Increased borrowing costs, following recent hikes in the Monetary Policy Rate, have made it more difficult for developers and investors to finance construction projects.
Fluctuating exchange rates and inconsistent fiscal policies have created uncertainty, discouraging both local and foreign investment in construction.
Delays and increased costs in importing raw materials have hampered progress on many projects. Even locally sourced materials are affected by foreign exchange fluctuations.
The high inflation rate has reduced disposable income, making it harder for individuals and businesses to invest in property and infrastructure.
Lastly, the ongoing security challenges in some regions have made construction projects riskier, further deterring investments in affected areas.
The slow pace of ongoing construction projects in Nigeria, especially those that were expected to be completed by now, is influenced by several interrelated factors, beyond harsh weather. These include Inflation and material costs: The high cost of construction materials, driven by inflation and currency depreciation, has increased the financial burden on contractors.

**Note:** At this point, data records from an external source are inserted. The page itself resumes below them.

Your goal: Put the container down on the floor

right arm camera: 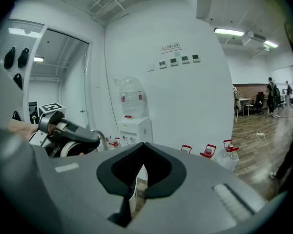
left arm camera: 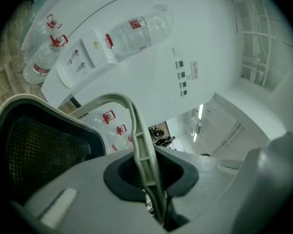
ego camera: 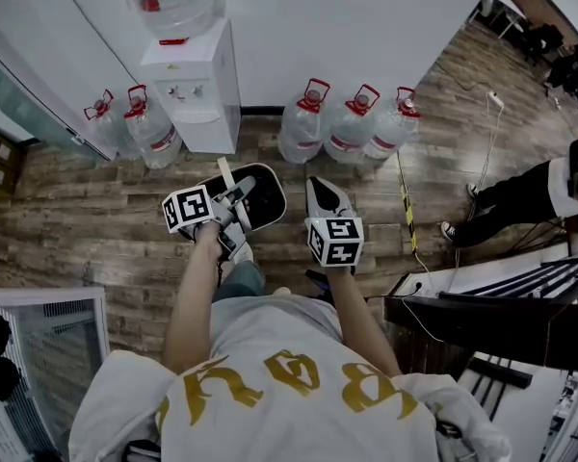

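Most of the head view is wood floor, with a water dispenser against the wall at the top and bottles standing on either side of it. The container, a black tub with a pale rim, hangs just below the dispenser in mid-frame, above the floor and not resting on it. In the left gripper view it fills the lower left, and I can see a mesh lining inside.

My left tongs are pinched on the thin pale handle, which arches up out of them towards the tub's rim. My right tongs are pressed together with nothing between them, level with the left pair and just right of the tub.

As I judge it, the lowering is not yet done. I would bring the left tongs straight down over the bare planks in front of the dispenser, well short of the bottles. The tub hangs from one narrow strap and looks tilted, so I would go slowly and let it settle instead of swinging. The base should sit flat on the floor and the handle go slack before I let the tongs part. The right tongs can stay clear, or steady the rim if the tub tips.
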A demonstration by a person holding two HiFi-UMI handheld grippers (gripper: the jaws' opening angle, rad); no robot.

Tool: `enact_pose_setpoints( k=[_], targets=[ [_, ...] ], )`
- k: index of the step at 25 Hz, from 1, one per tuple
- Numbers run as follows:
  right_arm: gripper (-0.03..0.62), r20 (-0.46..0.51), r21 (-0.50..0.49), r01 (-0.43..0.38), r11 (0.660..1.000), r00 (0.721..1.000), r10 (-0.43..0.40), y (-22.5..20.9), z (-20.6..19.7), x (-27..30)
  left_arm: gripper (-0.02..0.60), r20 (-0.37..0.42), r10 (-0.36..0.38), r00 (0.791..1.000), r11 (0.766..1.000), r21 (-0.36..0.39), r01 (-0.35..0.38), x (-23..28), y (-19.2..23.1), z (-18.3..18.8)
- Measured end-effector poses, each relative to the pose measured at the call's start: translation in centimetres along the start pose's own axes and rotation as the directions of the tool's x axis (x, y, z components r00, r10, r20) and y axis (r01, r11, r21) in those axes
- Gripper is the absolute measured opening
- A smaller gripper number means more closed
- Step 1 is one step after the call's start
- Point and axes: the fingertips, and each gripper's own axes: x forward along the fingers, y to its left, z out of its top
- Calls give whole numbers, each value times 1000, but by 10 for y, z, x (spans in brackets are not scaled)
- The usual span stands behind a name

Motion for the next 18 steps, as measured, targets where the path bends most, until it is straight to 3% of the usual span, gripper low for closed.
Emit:
enact_pose_setpoints(
  k=[11, 18],
  targets=[
    [26, -46, 13, 43, 999, 998, -42, -34, -7, 53, 37, -13, 10, 1000, 999, -42, -10, 42, 39, 40],
    [26, -93, 24, 94, 995, 991, -91, -72, 5, 142, 35, -53, 8, 999, 998, -58, -11, 106, 82, 113]
  ],
)
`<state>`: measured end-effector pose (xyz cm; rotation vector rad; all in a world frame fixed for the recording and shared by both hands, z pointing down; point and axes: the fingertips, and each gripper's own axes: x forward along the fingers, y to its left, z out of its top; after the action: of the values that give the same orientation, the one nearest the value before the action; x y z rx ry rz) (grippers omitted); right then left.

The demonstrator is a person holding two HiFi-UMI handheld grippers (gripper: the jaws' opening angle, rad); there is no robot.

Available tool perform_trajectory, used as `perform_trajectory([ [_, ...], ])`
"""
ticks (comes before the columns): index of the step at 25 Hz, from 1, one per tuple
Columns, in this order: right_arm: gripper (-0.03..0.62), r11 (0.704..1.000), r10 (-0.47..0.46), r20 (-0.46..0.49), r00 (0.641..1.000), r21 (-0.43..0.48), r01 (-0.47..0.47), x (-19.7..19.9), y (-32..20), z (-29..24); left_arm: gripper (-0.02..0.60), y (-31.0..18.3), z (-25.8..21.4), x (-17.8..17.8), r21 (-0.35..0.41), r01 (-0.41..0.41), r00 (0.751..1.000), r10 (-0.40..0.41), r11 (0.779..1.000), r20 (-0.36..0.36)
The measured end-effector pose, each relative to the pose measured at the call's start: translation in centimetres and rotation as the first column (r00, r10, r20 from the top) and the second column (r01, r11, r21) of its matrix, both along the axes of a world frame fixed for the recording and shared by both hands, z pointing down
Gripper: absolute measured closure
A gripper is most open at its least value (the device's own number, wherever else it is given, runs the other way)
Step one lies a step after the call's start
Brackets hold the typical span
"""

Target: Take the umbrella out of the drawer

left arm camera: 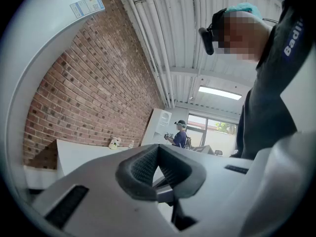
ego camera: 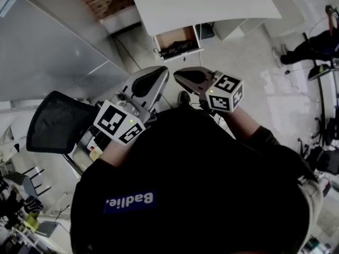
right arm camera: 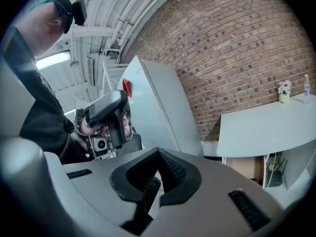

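**Head view**
- Left gripper (ego camera: pixel 153 82): clenched and empty, held in front of the person's dark shirt.
- Right gripper (ego camera: pixel 186 78): clenched and empty, its tips near the left gripper's tips.
- Drawer (ego camera: pixel 175 36): open under the white desk (ego camera: pixel 212 4), far ahead of both grippers.
- Umbrella (ego camera: pixel 177 48): the dark bundle lying in the drawer, well apart from both grippers.
- Office chair (ego camera: pixel 55 120): near, on the left.

**Left gripper view**
- Jaws: pressed together, nothing between them.
- Beyond: brick wall (left arm camera: pixel 98 83) on the left, another person (left arm camera: pixel 180 135) far off.

**Right gripper view**
- Jaws: closed tip to tip, empty.
- Left: the left gripper, held in a hand.
- Far right: the desk, with the open drawer beneath it.
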<state>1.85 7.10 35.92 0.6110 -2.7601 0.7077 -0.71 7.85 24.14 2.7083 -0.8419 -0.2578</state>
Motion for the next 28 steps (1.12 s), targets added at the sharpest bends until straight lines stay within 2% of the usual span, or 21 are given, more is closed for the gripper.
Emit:
perform_trajectory([
  [28, 0.566, 1.000, 0.014, -0.019, 1.000, 0.005, -0.014, -2.6, 1.2, 0.2, 0.580, 1.4, 0.4, -2.8, -0.002, -0.005, 1.000, 0.005, 1.000, -0.030],
])
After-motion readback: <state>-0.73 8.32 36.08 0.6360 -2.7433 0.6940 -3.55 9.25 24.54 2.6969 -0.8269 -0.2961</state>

Many projects face delays as contractors struggle to manage escalating budgets.
Government projects, often reliant on timely budget releases, are experiencing delays due to funding gaps. Private developers are also facing difficulties accessing loans because of high interest rates.
Supply chain disruptions have caused delays in delivering critical building materials. This problem is compounded by higher transportation costs due to fuel price increases.
Many projects are experiencing workforce shortages or reduced productivity, partly due to harsh economic conditions that affect workers’ availability and performance. Inconsistent government policies and a lack of enforcement of contractual obligations have hindered project timelines. This is especially relevant for public projects tied to capital budgets. In some regions, insecurity has disrupted work, as contractors and workers may face risks that slow down or completely halt activities
While government efforts to increase infrastructure spending in the 2024 budget could stimulate the sector in the future, the current challenges require targeted economic and structural reforms to restore momentum in construction activities.
The combined effects of these challenges create delays, affecting not only new projects but also those nearing completion. Addressing these issues requires targeted interventions, including economic stabilisation measures, better project funding mechanisms, and infrastructure policy reforms.